Desde el inicio de su gobierno había más de una denuncia en contra de Alejandro Toledo. Una tuvo especial relevancia en mi vida profesional. En el 2004 me tocó la tarea de estar al frente de una investigación sobre la denuncia de falsificación de firmas del entonces presidente para la inscripción de su partido. Meses previos a ese trabajo me tocó colaborar con una organización cuyo lema era la verdad ante todo, para crecer como sociedad, para curar las heridas. Eran tiempos de trabajo de la Comisión de la Verdad. Esfuerzo que siempre consideraré necesario e imprescindible en nuestro país. Cuando apareció el caso de Carmen Burga, entonces principal testigo de la falsificación, dispuesta a contar su testimonio, se presentó también la necesidad de contar con el apoyo de un equipo de abogados para su defensa. Qué mejor apoyo legal que uno de parte de una organización que tenía experiencia en ese tema y espíritu fiscalizador. La respuesta, sorprendentemente, fue un rotundo y decepcionante no. Era, dijeron, el momento de apoyar la democracia. ¿Y la verdad, que tanto se pregonaba? Se postergaba para otro momento. Momento que nunca llegó.
Comparto lo que en su momento fue una profunda decepción personal y periodística, no con ánimo revanchista, dadas las últimas revelaciones sobre Toledo, sino como la revelación de un hecho que, como muchos otros que siguieron, no debe volver a pasar.

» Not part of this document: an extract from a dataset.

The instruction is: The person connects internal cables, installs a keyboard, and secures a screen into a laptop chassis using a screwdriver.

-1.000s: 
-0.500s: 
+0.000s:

Aquellos que todavía creemos en la lucha contra la corrupción y el Estado de derecho tenemos la obligación de desterrar la nefasta práctica “para mis amigos todo, para los enemigos la ley”. El doble rasero que tanto daño como país nos hace.
La verdad será siempre el norte en el periodismo y el principal insumo en una sociedad democrática que se respete.